--- START ---

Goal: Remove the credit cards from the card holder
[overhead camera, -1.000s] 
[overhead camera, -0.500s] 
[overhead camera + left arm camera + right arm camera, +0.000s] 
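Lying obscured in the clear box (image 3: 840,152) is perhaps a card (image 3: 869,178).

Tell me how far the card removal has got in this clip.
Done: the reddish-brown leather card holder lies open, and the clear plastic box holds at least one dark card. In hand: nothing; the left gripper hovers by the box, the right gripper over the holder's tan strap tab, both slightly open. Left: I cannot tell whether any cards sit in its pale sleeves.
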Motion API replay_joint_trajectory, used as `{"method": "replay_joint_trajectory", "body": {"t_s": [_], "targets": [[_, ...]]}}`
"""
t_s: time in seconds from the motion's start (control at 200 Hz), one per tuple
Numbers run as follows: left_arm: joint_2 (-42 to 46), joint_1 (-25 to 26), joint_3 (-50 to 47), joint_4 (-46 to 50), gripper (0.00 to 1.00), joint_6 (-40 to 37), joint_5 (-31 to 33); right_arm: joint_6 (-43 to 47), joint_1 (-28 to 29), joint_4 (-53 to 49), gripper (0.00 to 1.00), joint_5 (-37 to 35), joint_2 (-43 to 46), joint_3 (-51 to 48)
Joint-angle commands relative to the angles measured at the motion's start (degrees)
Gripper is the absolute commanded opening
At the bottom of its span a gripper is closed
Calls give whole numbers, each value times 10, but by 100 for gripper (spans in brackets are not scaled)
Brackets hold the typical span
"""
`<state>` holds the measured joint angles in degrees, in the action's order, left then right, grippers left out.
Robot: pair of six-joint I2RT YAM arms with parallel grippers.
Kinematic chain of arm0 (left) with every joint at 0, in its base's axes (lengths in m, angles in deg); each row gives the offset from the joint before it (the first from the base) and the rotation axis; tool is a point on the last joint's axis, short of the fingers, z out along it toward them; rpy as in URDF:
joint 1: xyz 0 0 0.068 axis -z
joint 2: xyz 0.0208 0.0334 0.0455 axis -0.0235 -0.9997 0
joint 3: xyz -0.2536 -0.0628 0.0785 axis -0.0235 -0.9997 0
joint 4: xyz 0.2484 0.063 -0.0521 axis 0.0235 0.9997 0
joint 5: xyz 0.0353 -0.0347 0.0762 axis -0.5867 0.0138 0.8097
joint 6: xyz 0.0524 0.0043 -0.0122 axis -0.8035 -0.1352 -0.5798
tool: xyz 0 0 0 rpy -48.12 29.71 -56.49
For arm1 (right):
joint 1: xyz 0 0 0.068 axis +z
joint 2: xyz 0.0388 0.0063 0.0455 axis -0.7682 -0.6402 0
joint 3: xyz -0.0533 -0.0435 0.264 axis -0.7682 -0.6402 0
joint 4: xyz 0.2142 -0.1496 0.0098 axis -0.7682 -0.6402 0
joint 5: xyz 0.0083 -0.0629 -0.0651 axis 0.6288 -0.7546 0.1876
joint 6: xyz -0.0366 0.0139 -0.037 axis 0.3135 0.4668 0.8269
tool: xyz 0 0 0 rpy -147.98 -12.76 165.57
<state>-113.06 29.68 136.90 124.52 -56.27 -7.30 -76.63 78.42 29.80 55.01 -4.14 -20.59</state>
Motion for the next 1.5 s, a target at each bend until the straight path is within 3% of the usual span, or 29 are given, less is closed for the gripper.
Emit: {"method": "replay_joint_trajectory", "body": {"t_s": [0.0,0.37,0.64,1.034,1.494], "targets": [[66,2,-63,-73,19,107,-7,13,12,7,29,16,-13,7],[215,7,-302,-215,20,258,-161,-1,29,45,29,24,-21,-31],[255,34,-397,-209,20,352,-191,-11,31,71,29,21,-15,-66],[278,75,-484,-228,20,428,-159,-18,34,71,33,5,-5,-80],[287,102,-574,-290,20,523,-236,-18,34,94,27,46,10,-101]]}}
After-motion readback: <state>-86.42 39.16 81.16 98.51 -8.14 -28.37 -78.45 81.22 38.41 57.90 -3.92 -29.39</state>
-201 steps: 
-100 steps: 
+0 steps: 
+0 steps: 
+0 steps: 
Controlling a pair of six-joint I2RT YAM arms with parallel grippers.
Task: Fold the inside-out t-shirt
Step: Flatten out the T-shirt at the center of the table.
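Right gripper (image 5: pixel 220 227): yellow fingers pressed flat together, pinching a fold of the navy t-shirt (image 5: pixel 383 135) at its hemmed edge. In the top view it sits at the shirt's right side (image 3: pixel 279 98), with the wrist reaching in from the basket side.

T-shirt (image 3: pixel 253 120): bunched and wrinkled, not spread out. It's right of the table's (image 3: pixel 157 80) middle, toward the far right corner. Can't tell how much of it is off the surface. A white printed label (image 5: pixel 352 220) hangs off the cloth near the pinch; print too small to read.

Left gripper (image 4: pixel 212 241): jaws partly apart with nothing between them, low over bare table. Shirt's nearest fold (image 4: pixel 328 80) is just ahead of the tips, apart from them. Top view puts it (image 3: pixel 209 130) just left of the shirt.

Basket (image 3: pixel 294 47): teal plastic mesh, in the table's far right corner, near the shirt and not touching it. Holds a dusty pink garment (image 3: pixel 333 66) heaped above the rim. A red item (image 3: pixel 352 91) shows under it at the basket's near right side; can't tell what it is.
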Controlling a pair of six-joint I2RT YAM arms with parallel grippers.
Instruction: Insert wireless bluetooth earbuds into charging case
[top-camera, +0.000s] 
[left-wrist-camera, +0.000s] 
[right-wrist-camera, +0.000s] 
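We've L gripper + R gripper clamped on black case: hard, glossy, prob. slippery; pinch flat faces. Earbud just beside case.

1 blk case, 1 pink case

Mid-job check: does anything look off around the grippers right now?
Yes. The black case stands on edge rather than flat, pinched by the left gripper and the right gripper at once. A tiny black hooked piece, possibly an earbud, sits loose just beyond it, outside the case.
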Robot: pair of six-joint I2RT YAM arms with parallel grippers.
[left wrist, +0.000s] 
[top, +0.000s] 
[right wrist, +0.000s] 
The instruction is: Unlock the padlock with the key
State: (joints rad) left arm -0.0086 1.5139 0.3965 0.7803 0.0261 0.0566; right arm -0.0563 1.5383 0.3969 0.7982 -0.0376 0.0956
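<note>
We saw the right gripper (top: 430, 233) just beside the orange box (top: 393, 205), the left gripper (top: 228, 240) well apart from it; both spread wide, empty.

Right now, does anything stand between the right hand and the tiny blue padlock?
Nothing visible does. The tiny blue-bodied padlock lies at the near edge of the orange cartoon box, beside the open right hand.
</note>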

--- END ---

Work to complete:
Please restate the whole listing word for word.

Problem solution:
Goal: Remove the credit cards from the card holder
[overhead camera, -1.000s] 
[overhead camera, -0.500s] 
[overhead camera + left arm camera + right arm camera, +0.000s] 
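Lying obscured in the clear box (image 3: 840,152) is perhaps a card (image 3: 869,178).

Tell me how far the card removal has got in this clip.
Done: the reddish-brown leather card holder lies open, and the clear plastic box holds at least one dark card. In hand: nothing; the left gripper hovers by the box, the right gripper over the holder's tan strap tab, both slightly open. Left: I cannot tell whether any cards sit in its pale sleeves.
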Motion API replay_joint_trajectory, used as `{"method": "replay_joint_trajectory", "body": {"t_s": [_], "targets": [[_, ...]]}}`
"""
t_s: time in seconds from the motion's start (control at 200 Hz), one per tuple
Numbers run as follows: left_arm: joint_2 (-42 to 46), joint_1 (-25 to 26), joint_3 (-50 to 47), joint_4 (-46 to 50), gripper (0.00 to 1.00), joint_6 (-40 to 37), joint_5 (-31 to 33); right_arm: joint_6 (-43 to 47), joint_1 (-28 to 29), joint_4 (-53 to 49), gripper (0.00 to 1.00), joint_5 (-37 to 35), joint_2 (-43 to 46), joint_3 (-51 to 48)
Joint-angle commands relative to the angles measured at the motion's start (degrees)
Gripper is the absolute commanded opening
At the bottom of its span a gripper is closed
Calls give whole numbers, each value times 10, but by 100 for gripper (spans in brackets are not scaled)
Brackets hold the typical span
"""
`<state>` holds the measured joint angles in degrees, in the action's order, left then right, grippers left out.
Robot: pair of six-joint I2RT YAM arms with parallel grippers.
Kinematic chain of arm0 (left) with every joint at 0, in its base's axes (lengths in m, angles in deg); each row gives the offset from the joint before it (the first from the base) and the rotation axis; tool is a point on the last joint's axis, short of the fingers, z out along it toward them; rpy as in URDF:
joint 1: xyz 0 0 0.068 axis -z
joint 2: xyz 0.0208 0.0334 0.0455 axis -0.0235 -0.9997 0
joint 3: xyz -0.2536 -0.0628 0.0785 axis -0.0235 -0.9997 0
joint 4: xyz 0.2484 0.063 -0.0521 axis 0.0235 0.9997 0
joint 5: xyz 0.0353 -0.0347 0.0762 axis -0.5867 0.0138 0.8097
joint 6: xyz 0.0524 0.0043 -0.0122 axis -0.8035 -0.1352 -0.5798
tool: xyz 0 0 0 rpy -48.12 29.71 -56.49
For arm1 (right):
joint 1: xyz 0 0 0.068 axis +z
joint 2: xyz 0.0388 0.0063 0.0455 axis -0.7682 -0.6402 0
joint 3: xyz -0.0533 -0.0435 0.264 axis -0.7682 -0.6402 0
joint 4: xyz 0.2142 -0.1496 0.0098 axis -0.7682 -0.6402 0
joint 5: xyz 0.0083 -0.0629 -0.0651 axis 0.6288 -0.7546 0.1876
joint 6: xyz -0.0366 0.0139 -0.037 axis 0.3135 0.4668 0.8269
tool: xyz 0 0 0 rpy -147.98 -12.76 165.57
<state>-113.06 29.68 136.90 124.52 -56.27 -7.30 -76.63 78.42 29.80 55.01 -4.14 -20.59</state>
Motion for the next 1.5 s, a target at each bend until the straight path is within 3% of the usual span, or 29 are given, less is closed for the gripper.
Emit: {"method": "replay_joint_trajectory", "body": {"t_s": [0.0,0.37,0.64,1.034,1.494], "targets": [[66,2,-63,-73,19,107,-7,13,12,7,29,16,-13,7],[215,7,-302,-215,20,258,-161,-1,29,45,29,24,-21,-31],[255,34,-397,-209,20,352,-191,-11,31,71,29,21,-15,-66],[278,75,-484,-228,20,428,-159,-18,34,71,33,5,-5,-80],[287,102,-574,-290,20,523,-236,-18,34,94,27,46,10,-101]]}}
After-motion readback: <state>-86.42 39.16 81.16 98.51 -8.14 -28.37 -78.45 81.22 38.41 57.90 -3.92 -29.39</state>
-201 steps: 
-100 steps: 
+0 steps: 
+0 steps: 
+0 steps: 
Controlling a pair of six-joint I2RT YAM arms with parallel grippers.
Task: Fold the inside-out t-shirt
Step: Flatten out the T-shirt at the center of the table.
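Right gripper (image 5: pixel 220 227): yellow fingers pressed flat together, pinching a fold of the navy t-shirt (image 5: pixel 383 135) at its hemmed edge. In the top view it sits at the shirt's right side (image 3: pixel 279 98), with the wrist reaching in from the basket side.

T-shirt (image 3: pixel 253 120): bunched and wrinkled, not spread out. It's right of the table's (image 3: pixel 157 80) middle, toward the far right corner. Can't tell how much of it is off the surface. A white printed label (image 5: pixel 352 220) hangs off the cloth near the pinch; print too small to read.

Left gripper (image 4: pixel 212 241): jaws partly apart with nothing between them, low over bare table. Shirt's nearest fold (image 4: pixel 328 80) is just ahead of the tips, apart from them. Top view puts it (image 3: pixel 209 130) just left of the shirt.

Basket (image 3: pixel 294 47): teal plastic mesh, in the table's far right corner, near the shirt and not touching it. Holds a dusty pink garment (image 3: pixel 333 66) heaped above the rim. A red item (image 3: pixel 352 91) shows under it at the basket's near right side; can't tell what it is.
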Controlling a pair of six-joint I2RT YAM arms with parallel grippers.
Instruction: Insert wireless bluetooth earbuds into charging case
[top-camera, +0.000s] 
[left-wrist-camera, +0.000s] 
[right-wrist-camera, +0.000s] 
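We've L gripper + R gripper clamped on black case: hard, glossy, prob. slippery; pinch flat faces. Earbud just beside case.

1 blk case, 1 pink case

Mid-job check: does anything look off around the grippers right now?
Yes. The black case stands on edge rather than flat, pinched by the left gripper and the right gripper at once. A tiny black hooked piece, possibly an earbud, sits loose just beyond it, outside the case.
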Robot: pair of six-joint I2RT YAM arms with parallel grippers.
[left wrist, +0.000s] 
[top, +0.000s] 
[right wrist, +0.000s] 
The instruction is: Unlock the padlock with the key
State: (joints rad) left arm -0.0086 1.5139 0.3965 0.7803 0.0261 0.0566; right arm -0.0563 1.5383 0.3969 0.7982 -0.0376 0.0956
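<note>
We saw the right gripper (top: 430, 233) just beside the orange box (top: 393, 205), the left gripper (top: 228, 240) well apart from it; both spread wide, empty.

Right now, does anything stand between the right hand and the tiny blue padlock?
Nothing visible does. The tiny blue-bodied padlock lies at the near edge of the orange cartoon box, beside the open right hand.
</note>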

None of the exercise remains to be done.